• **Description of the task**
Output the full listing below exactly, without the pictures.

• **Given data**
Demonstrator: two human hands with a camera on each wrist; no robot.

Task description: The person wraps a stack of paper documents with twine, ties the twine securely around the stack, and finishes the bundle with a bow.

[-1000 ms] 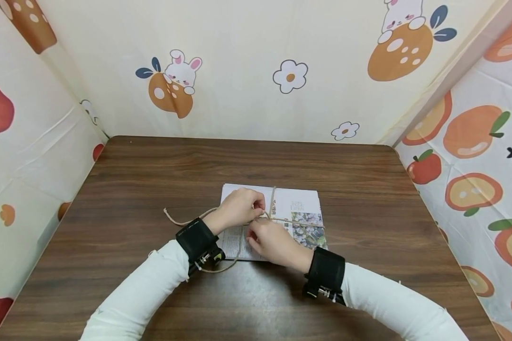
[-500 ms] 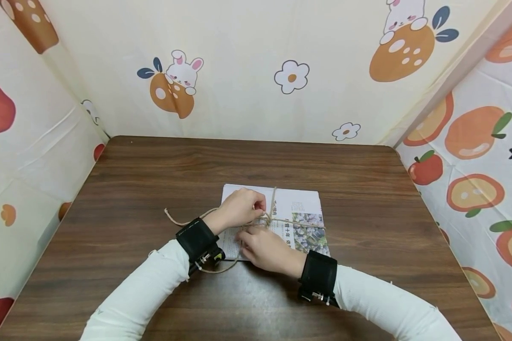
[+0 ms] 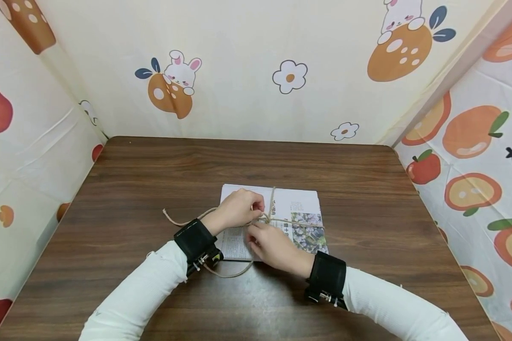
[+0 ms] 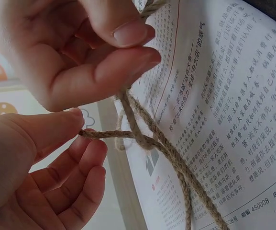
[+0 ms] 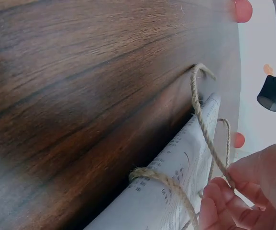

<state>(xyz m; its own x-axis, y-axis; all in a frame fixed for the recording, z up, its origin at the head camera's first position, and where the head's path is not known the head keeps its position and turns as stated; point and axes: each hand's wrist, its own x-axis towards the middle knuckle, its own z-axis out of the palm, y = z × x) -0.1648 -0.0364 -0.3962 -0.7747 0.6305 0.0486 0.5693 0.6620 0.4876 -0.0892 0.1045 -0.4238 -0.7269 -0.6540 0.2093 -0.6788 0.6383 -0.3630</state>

• **Task answer**
Demonstrator: two human hands with a camera on each wrist; no robot.

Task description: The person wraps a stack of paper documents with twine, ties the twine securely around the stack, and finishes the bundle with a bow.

[-1000 ms] 
[-500 ms] 
[+0 ms] 
[+0 ms] 
[+0 ms] 

<state>(xyz m; its own x-axis, y-axis; all in a frame fixed for the recording, z up, its origin at the head camera's first position, and where the head's path is not known the head keeps its position and turns as stated; point and axes: each hand's wrist, its own x-axis towards the middle knuckle, its own z-axis out of the palm, y = z × x) -0.1648 -0.0364 -0.3962 -0.7747 0.6305 0.0486 0.5693 0.6620 0.4876 -0.0892 0.1045 -0.4238 -0.7269 -0.6540 0.2093 -0.6788 0.6383 -0.3630</state>

This response is complete, and nothing else is pending.